Y Judas de Keriot (que no ha encajado la afrenta de haber intentado muchas veces con el muchacho y haber obtenido sólo que cayera en un estado de agitación o incluso en convulsiones) dice:
-Pero nosotros… hasta parecía que se le empeorase.
¿Recuerdas, Felipe? Tú que me ayudabas oíste y viste las burlas que me dirigía. Me dijo incluso: "¡Vete! De los dos el más demonio eres tú". Lo cual hizo que a mis espaldas se rieran los escribas.
-¿Y ello te ha dolido? -pregunta Jesús como sin interés.
-¡Claro que sí! No es una cosa bonita que se burlen de uno. Y no es útil cuando se es apóstol tuyo. Se pierde autoridad.
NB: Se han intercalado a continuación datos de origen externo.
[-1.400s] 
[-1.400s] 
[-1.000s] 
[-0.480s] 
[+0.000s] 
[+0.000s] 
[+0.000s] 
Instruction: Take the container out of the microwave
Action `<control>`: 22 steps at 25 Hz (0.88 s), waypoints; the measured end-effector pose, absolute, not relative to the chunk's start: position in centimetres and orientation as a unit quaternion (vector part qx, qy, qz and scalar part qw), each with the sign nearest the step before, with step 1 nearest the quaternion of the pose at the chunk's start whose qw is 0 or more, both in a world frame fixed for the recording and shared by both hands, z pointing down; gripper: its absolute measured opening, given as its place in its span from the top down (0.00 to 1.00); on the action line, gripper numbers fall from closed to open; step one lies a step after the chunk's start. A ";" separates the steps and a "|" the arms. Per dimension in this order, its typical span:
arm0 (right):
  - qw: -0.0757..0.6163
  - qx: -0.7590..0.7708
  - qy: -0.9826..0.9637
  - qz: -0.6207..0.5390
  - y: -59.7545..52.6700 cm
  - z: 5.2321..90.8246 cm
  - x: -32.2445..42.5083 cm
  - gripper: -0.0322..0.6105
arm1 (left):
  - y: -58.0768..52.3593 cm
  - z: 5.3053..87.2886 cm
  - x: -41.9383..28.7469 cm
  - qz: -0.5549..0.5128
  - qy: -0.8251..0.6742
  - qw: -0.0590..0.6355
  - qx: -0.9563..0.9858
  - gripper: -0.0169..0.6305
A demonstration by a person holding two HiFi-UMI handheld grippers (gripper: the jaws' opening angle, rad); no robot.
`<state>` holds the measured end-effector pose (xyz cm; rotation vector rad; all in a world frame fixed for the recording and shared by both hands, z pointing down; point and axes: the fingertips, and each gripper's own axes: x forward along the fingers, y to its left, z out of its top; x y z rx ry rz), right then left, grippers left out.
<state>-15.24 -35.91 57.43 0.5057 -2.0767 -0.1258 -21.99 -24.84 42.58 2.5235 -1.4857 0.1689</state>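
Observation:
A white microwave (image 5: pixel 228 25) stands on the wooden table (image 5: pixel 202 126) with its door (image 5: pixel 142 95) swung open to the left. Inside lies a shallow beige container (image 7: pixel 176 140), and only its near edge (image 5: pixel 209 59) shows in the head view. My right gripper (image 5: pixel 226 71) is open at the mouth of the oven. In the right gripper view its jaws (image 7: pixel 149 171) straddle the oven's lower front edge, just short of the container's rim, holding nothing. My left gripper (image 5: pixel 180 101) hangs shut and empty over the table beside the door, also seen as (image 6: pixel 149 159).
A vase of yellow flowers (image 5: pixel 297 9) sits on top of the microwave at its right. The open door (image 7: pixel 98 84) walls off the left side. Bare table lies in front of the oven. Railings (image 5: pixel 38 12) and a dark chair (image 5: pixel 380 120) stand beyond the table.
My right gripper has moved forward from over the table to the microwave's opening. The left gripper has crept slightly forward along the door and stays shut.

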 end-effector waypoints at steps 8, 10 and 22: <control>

-Cuando uno tiene a Dios tiene autoridad, aunque el mundo entero se burle, Judas de Simón.
-De acuerdo. Pero Tú aumenta, al menos en nosotros los apóstoles, el poder, para no sufrir otra vez ciertas derrotas.
-Ni es justo ni sería útil que Yo aumentara el poder. Por vosotros mismos lo tenéis que hacer, para salir vencedores. Si habéis fracasado ha sido por vuestra insuficiencia, y también por haber disminuido cuanto os había dado, con elementos no santos que habéis querido añadir esperando mayores triunfos.
-¿Lo dices por mí, Señor? -pregunta Judas Iscariote.
-Tú sabrás si lo mereces. Hablo a todos.
Bartolomé pregunta:
-¿Pero entonces qué hay que tener para vencer a estos demonios?
-Oración y ayuno. No se necesita nada más. Orad y ayunad.
Y no sólo en la carne. Por eso bien está el que vuestro orgullo haya quedado en ayunas, sin ser satisfecho. El orgullo saciado vuelve apáticas la mente y el alma, y la oración se hace tibia, inerte; de la misma forma que el cuerpo demasiado lleno está somnoliento y pesado. Y ahora vamos también nosotros al justo descanso. Que mañana al amanecer todos, menos Manahén y los discípulos pastores, estén en el camino de Caná. La paz sea con vosotros.
Y retiene a Isaac y a Manahén y da particulares instrucciones para el día siguiente, día de la partida para las discípulas y María, que, junto con Simón de Alfeo, y Alfeo de Sara empiezan el peregrinaje pascual.
-Pasaréis por Esdrelón para que Margziam vea al anciano. Daréis a los labriegos la bolsa que por indicación mía os ha dado Judas de Keriot. Y durante el viaje socorreréis a todos los pobres que os encontréis con la otra que os he dado hace poco. Cuando lleguéis a Jerusalén, id a Betania, y decid que me esperen para la neomenia de Nisán.
Poco podré tardar a partir de ese día. Os confío a la persona que más estimo y a las discípulas. Pero estoy tranquilo de que estarán seguras. Partid. Nos volveremos a ver en Betania y estaremos bastante tiempo juntos.
Los bendice y, mientras ellos se alejan en la noche, salta hacia abajo, al huerto, y entra en casa, donde ya están las discípulas y su Madre, que, con Margziam, están apretando los cordones de los fardos de viaje, y disponiendo todas las cosas para esta ausencia cuya duración no se conoce.